2. All'entrare che fece Pietro, tutto affannato, in essa per ragguagliare il Maestro intorno a ciò che gli avevano detto gli esattori, "Gesù lo prevenne!" La certezza che nulla è nascosto a Gesù, ha qualcosa di ineffabilmente solenne. Nascondersi a lui è impossibile; dunque vana è l'ipocrisia. Ministri, vicini e parenti possono esser da noi ingannati; ma l'occhio del Signore vede i più intimi ripostigli del cuor nostro. Non si può ingannare Cristo!

3. È difficile immaginare una prova più evidente della propria essenza divina, che quella somministrata da Gesù a Pietro, dichiarandosi implicitamente figlio del Signore del tempio; da che si possa inferire che l'insegnamento del Signore tendeva sistematicamente ad affermare la prerogativa di Colui "che non darà mai la sua gloria ad altri"; e che veramente Egli era "il prossimo" del Signore degli eserciti Zaccaria 13:7. Gl'insegnamenti di Gesù venivano attestati in ogni maniera immaginabile dal suo Padre celeste: adunque il titolo che ha Gesù Cristo alla suprema divinità personale, dev'essere per ogni cristiano indubitabile, e così è per tutti coloro che son degni di portare quel nome.

4. Abbiamo qui una prova del dominio del Signore su tutto il creato: Egli fa che un pesce paghi per lui. È questo l'adempimento letterale delle parole del Salmista intorno a Cristo medesimo: "Tu l'hai fatto signoreggiare sopra l'opere delle tue mani, hai posta ogni cosa sotto i suoi piedi: pecore e buoi, tutti quanti, e anche le fiere della campagna: gli uccelli del cielo, e i pesci del mare, tutto quel che percorre i sentieri del mare" Salmo 8:6-8.
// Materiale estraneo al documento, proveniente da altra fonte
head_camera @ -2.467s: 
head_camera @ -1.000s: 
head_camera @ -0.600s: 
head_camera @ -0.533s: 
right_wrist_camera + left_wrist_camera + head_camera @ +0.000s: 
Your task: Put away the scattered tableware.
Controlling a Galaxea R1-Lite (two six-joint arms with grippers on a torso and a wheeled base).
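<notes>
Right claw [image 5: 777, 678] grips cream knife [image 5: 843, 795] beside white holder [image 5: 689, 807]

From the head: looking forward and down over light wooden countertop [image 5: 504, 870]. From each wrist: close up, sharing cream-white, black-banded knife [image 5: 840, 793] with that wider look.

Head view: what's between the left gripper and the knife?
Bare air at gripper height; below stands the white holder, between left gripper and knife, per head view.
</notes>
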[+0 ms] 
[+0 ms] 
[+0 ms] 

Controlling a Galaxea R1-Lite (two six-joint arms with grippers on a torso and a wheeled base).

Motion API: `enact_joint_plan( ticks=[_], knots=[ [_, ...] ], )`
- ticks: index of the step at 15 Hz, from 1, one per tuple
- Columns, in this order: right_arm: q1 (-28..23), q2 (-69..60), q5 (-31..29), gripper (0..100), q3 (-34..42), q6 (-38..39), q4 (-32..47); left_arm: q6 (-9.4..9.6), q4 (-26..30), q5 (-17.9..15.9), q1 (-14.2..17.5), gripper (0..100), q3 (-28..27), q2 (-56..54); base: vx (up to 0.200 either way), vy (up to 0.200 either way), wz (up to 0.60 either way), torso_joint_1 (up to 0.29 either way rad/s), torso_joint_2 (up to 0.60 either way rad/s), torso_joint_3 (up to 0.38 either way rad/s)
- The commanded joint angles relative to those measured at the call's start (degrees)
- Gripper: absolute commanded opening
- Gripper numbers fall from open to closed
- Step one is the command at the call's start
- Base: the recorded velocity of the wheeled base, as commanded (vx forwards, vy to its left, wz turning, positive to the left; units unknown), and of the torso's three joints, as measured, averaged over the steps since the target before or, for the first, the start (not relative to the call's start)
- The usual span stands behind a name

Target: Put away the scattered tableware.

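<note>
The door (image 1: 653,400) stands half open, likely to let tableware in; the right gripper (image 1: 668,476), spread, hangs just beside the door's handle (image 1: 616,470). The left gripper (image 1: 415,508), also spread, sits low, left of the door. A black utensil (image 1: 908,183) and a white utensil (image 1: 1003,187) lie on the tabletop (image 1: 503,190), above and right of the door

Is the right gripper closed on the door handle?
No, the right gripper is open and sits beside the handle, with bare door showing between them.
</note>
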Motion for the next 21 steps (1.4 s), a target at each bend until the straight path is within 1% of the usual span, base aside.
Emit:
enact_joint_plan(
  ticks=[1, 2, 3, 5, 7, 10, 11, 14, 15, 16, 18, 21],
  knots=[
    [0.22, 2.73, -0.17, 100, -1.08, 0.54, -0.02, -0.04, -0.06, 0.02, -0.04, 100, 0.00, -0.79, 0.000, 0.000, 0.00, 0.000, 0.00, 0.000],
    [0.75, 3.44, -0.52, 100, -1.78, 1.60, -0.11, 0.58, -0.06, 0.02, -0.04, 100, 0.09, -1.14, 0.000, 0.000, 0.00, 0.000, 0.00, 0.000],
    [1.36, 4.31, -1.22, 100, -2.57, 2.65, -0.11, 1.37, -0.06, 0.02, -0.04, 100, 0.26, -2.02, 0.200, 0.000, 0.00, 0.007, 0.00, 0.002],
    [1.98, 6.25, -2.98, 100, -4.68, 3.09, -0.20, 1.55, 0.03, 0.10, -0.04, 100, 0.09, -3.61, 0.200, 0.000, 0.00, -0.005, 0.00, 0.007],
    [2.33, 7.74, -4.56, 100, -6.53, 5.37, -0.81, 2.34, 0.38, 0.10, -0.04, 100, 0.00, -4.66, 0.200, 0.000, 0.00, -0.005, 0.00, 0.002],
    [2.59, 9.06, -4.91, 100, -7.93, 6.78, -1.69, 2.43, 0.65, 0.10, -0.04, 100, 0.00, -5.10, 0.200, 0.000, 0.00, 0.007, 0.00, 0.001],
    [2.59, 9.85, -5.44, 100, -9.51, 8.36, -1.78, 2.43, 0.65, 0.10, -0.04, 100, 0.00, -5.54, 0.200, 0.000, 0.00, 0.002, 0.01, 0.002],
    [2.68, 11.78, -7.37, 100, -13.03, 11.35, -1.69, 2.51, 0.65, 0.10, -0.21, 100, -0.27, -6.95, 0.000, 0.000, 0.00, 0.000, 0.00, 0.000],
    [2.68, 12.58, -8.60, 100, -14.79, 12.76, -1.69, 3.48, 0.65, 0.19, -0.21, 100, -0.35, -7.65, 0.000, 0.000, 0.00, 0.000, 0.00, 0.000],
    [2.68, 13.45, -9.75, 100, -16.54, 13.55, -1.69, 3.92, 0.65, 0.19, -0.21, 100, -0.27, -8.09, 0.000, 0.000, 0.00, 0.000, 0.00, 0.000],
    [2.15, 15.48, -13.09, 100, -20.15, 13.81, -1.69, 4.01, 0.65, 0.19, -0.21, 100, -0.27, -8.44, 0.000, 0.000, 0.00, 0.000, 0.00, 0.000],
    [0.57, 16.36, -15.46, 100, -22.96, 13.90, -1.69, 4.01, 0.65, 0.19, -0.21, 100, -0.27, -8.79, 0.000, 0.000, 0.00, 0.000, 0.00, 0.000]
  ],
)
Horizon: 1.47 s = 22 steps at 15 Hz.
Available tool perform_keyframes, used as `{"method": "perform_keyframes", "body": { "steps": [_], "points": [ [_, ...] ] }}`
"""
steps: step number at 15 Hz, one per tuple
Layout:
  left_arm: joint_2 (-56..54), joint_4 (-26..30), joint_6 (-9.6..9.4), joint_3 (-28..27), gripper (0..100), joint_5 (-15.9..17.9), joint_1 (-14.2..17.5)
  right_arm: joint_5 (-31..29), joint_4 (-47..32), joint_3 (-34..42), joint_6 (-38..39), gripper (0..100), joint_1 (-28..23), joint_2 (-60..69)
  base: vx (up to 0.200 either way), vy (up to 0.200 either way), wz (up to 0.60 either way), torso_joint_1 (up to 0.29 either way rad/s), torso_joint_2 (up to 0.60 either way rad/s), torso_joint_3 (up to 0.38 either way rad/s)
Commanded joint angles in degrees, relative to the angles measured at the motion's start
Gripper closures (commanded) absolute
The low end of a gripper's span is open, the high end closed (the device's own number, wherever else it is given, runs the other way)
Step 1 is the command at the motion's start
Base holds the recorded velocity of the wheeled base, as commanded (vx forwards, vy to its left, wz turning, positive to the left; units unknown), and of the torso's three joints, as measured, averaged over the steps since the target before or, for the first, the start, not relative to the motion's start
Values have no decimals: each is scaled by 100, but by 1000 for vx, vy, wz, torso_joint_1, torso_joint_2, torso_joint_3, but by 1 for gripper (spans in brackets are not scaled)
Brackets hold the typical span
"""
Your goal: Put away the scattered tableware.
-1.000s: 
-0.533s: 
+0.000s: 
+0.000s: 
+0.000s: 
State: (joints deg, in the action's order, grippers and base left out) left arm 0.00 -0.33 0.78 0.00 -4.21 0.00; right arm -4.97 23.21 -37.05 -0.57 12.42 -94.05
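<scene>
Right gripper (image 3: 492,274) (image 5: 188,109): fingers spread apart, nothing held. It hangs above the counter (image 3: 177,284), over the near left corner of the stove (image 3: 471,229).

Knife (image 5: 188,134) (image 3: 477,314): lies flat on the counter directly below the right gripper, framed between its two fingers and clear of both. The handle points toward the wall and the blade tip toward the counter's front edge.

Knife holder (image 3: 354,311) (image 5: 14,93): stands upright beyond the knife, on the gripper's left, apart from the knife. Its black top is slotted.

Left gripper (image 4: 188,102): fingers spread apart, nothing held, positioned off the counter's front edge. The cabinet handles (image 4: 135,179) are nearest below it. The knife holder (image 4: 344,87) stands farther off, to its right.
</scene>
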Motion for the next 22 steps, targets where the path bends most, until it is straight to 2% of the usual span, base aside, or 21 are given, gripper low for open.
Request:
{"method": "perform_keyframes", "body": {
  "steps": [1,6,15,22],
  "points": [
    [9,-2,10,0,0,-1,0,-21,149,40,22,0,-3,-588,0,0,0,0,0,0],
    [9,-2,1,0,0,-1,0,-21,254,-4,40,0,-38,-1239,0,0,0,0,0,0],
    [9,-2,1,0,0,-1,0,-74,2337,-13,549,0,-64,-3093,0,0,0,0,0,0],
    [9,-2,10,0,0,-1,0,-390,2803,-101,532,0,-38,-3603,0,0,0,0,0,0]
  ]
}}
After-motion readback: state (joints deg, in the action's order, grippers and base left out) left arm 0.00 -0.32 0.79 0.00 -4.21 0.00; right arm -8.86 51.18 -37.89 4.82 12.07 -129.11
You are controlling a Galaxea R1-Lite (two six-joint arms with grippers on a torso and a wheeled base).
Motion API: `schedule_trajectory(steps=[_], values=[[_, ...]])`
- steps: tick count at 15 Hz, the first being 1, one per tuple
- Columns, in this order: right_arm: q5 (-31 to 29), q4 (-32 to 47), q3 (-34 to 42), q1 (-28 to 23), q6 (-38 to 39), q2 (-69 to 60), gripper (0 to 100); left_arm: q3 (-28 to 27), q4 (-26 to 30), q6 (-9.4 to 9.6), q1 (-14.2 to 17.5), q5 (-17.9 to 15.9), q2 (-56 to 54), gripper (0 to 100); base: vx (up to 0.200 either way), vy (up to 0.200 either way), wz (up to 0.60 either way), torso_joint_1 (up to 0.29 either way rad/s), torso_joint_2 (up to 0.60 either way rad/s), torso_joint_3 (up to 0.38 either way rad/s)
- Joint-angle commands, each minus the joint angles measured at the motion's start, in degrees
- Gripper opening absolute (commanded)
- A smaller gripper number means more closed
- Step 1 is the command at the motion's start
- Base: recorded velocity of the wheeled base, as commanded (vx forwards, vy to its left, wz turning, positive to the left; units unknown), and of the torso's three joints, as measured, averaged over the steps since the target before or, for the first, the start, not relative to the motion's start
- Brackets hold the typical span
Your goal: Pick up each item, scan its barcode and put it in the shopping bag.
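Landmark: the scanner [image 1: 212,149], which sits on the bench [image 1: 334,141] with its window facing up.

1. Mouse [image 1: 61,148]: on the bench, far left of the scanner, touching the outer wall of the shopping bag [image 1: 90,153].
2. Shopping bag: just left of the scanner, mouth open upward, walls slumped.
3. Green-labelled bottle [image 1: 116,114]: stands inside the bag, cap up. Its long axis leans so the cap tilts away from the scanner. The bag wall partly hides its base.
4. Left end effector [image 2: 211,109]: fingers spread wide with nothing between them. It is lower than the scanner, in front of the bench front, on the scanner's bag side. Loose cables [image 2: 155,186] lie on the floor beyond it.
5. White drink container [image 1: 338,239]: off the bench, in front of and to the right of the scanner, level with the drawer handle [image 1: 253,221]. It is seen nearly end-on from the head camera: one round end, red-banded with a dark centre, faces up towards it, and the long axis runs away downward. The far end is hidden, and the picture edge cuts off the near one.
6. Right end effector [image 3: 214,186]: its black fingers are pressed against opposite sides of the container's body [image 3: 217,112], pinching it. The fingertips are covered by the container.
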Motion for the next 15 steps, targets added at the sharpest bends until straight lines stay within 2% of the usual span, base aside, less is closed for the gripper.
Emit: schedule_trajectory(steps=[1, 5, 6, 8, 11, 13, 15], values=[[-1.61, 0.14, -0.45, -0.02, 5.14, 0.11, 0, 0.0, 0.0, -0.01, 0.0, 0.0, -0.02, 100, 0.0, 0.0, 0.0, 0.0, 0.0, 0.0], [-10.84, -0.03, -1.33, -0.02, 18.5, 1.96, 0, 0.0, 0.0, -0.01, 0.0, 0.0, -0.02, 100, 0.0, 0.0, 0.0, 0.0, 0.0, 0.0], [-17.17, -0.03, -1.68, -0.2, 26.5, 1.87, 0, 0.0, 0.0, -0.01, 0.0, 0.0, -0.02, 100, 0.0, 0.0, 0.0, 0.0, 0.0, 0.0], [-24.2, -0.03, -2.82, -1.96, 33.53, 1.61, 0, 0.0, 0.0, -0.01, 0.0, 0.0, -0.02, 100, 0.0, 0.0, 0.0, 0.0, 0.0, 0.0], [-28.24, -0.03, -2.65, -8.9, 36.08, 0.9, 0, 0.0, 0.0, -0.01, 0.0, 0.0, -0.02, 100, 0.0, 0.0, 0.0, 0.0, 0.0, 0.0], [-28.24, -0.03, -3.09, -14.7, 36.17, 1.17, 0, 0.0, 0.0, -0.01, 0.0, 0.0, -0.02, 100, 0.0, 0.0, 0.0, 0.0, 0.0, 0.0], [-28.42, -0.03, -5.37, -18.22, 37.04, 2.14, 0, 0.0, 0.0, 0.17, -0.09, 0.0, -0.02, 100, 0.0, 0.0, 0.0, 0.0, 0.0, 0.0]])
5. Il nostro Signore, e col proprio esempio e coll'ordine dato a Pietro impartisce a tutti un'altra importante lezione, cioè che noi dobbiamo esser pronti sempre a contribuire, in giusta proporzione, al mantenimento delle, istituzioni dell'Evangelo. Le didramme infatti, miracolosamente qui procacciate, erano intese a mantenere il culto del tempio. Se il Figlio così fece, per dare l'esempio, se riconobbe l'obbligo in Pietro, egli lo riconosce anche in noi. Veramente, noi siamo tenuti a far sacrificio delle cose nostre materiali: case, possessi, denaro, ed anche di ciò che ricaviamo dal giornaliero lavoro, per mantenere fra noi le ordinanze di Dio, e per diffondere fra i pagani il regno di Cristo. È questa una lezione che coloro, i quali si professano cristiani, imparano troppo adagio; ma quando è cominciano ad apprenderla in fede, e vi sanno perseverare, essa allarga i loro cuori e nobilita il loro carattere.